▸ **HOW TO COMPLETE THIS TASK**
The line containing "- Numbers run" marks the end: output every line of the data up to it, and that line too, exactly as written.

▸ **MATERIAL PROVIDED**
-*-

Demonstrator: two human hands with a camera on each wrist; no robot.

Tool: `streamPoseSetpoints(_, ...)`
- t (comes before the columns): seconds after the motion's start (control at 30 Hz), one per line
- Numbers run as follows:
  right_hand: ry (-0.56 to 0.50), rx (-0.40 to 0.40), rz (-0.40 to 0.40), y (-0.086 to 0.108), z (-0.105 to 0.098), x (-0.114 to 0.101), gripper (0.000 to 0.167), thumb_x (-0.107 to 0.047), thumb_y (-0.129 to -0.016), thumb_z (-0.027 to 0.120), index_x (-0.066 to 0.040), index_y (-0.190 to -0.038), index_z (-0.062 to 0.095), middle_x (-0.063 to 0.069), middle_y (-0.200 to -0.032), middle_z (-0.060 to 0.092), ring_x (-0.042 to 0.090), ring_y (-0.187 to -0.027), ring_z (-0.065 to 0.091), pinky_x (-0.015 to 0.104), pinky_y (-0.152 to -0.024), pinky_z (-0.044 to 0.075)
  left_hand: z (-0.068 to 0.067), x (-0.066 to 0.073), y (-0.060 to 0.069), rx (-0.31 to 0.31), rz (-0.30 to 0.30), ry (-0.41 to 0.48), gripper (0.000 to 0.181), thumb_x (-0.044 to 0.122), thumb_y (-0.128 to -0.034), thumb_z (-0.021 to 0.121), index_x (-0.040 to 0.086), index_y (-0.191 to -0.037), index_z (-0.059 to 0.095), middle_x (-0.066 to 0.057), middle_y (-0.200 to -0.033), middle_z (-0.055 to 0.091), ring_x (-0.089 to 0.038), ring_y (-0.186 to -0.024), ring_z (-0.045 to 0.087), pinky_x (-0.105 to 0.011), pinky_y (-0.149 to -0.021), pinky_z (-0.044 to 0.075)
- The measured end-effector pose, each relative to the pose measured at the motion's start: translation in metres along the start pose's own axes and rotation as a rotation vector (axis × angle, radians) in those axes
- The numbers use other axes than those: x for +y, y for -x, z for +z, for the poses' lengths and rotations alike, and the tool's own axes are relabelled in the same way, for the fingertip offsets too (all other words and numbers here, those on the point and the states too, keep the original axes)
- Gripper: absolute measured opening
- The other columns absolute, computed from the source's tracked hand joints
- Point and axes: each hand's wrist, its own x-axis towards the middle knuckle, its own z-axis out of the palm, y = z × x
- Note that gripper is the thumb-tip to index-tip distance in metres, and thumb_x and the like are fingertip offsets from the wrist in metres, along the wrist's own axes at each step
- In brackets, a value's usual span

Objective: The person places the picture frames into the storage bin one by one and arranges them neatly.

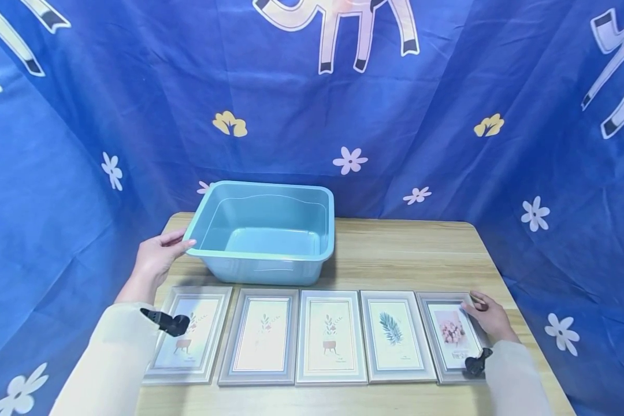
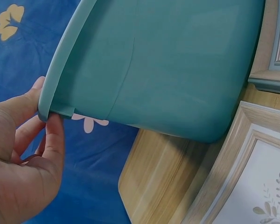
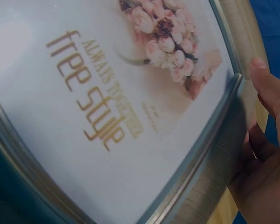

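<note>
At the left, my left hand (image 1: 156,257) pinches the rim of a light blue plastic basin (image 1: 264,255), thumb on one side and fingers on the other in the left wrist view. The basin's inside shows bare in the head view. My right hand (image 1: 491,318) grips the upper right edge of the rightmost picture frame (image 1: 453,346), which has a pink flower print. In the right wrist view the thumb lies on the border of that frame (image 3: 88,121), and the other fingers are partly hidden behind its edge.
Left of the gripped frame, more picture frames form a row along the front: a feather print (image 1: 392,335), two plant prints (image 1: 330,338) (image 1: 260,335) and another plant print (image 1: 187,346). A blue patterned curtain (image 1: 291,127) surrounds the wooden table (image 1: 405,248).
</note>
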Motion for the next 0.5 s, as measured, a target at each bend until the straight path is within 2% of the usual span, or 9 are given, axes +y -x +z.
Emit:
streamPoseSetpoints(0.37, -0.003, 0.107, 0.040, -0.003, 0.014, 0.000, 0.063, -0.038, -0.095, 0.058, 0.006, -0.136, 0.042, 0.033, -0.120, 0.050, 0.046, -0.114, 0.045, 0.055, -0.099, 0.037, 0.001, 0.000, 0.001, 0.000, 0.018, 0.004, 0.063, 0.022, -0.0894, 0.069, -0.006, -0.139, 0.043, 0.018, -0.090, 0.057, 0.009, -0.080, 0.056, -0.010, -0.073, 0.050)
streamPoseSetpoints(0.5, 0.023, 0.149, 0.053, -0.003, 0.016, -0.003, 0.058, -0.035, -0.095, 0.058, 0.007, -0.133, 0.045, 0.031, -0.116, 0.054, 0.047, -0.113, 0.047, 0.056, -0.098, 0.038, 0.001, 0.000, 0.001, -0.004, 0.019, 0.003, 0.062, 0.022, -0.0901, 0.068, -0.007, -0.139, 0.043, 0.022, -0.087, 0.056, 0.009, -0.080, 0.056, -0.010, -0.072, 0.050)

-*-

▸ **SOLUTION FOR THIS PROBLEM**
Demonstrator: two human hands with a camera on each wrist; no robot.

Tool: `streamPoseSetpoints(_, ...)`
- t (comes before the columns): seconds after the motion's start (control at 30 Hz), one per line
- Numbers run as follows:

The output is complete.